▶ **WHAT YOU SHOULD DO**: The output should be all lines of the entries below in which the word "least" occurs.

▶ **PROVIDED INFORMATION**:
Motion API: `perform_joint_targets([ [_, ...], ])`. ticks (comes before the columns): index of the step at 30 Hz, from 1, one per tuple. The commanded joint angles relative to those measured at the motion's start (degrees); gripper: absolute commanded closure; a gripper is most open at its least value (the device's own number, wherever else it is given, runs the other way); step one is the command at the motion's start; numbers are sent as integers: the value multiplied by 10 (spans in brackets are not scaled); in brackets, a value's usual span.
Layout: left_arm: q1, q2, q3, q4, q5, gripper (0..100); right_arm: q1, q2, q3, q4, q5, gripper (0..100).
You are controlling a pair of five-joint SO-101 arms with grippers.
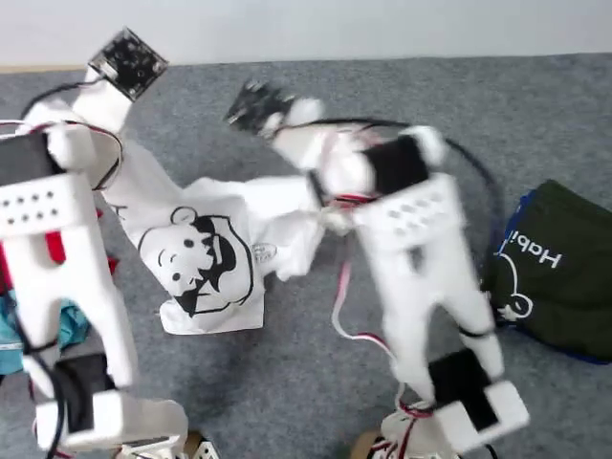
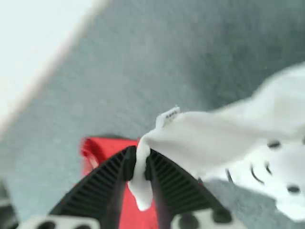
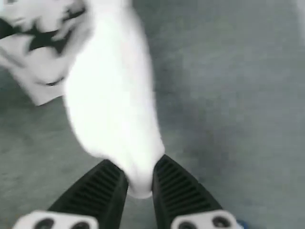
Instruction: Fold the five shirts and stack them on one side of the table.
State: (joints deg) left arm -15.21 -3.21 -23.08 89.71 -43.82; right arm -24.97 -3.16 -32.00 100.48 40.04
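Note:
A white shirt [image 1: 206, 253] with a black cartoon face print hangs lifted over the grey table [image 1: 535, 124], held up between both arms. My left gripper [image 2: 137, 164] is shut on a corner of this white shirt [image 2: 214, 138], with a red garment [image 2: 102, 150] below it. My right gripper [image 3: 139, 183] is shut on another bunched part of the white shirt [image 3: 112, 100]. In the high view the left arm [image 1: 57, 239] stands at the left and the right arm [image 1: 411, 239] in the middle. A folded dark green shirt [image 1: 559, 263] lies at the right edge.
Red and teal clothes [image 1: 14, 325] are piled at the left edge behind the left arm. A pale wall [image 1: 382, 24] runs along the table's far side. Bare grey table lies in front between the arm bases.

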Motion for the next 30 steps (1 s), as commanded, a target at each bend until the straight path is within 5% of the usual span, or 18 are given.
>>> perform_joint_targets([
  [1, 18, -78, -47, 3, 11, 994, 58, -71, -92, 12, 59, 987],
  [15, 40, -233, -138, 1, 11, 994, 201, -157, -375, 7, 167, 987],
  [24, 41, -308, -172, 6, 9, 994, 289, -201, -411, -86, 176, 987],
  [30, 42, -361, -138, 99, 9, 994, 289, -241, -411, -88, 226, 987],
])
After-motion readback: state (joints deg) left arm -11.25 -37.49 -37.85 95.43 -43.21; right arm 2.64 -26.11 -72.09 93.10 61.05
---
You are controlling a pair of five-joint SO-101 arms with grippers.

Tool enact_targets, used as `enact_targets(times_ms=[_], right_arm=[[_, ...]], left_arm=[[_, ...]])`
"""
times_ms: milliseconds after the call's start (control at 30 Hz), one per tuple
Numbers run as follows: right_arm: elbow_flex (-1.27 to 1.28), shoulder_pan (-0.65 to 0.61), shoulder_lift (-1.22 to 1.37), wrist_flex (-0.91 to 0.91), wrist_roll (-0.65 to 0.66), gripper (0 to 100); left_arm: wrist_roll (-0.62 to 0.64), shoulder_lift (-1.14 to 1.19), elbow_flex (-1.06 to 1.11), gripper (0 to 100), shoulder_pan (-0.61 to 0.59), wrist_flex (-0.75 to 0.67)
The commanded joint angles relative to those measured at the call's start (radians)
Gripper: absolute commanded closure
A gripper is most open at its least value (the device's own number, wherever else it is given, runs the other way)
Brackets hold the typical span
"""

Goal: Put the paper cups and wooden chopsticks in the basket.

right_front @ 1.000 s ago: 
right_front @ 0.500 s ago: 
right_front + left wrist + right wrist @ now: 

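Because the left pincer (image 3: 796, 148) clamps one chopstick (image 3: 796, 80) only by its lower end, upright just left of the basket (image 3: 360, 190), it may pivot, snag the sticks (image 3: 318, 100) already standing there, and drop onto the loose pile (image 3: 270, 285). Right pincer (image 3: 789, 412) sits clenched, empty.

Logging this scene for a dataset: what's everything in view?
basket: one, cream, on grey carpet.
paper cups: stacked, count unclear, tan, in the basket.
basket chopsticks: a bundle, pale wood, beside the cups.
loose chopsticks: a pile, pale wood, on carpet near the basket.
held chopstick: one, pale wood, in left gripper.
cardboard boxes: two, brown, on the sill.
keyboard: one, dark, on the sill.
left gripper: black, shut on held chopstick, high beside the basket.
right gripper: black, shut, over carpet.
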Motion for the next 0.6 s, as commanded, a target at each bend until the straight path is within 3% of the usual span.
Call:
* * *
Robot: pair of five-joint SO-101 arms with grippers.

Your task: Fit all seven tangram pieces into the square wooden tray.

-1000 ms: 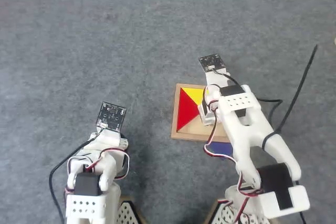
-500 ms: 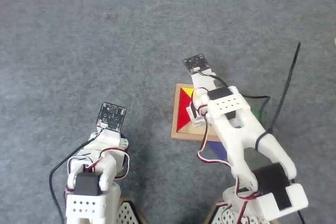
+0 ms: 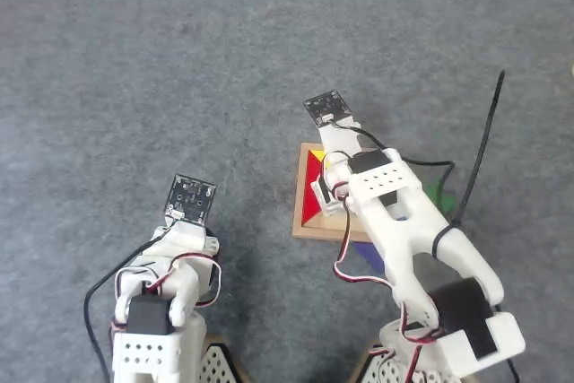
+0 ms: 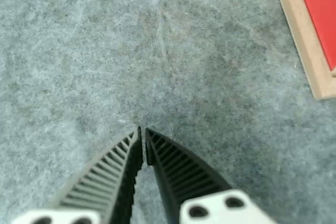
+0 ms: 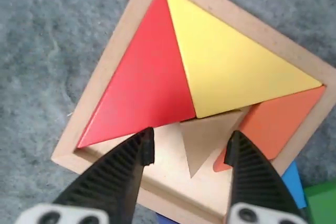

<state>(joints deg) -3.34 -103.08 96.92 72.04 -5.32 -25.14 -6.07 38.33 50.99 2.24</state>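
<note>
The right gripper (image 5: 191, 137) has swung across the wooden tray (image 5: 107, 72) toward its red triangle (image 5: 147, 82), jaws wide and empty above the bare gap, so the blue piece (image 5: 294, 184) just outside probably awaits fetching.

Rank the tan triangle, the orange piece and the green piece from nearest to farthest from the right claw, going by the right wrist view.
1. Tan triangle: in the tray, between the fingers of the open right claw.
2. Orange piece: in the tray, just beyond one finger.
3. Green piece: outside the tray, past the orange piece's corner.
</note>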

▶ **ANSWER TO THIS PROBLEM**:
Motion API: `perform_joint_targets([ [_, ...], ])`. ticks (comes before the columns): index of the step at 30 Hz, from 1, one per tuple. The commanded joint angles relative to those measured at the motion's start (degrees); gripper: absolute commanded closure; a gripper is most open at its least value (the device's own number, wherever else it is given, runs the other way); step one is the command at the motion's start; numbers are sent as integers: the value multiplied by 10 (spans in brackets are not scaled); in brackets, a value's usual span.
A gripper is most open at its least value (the device's own number, wherever else it is given, runs the other way)

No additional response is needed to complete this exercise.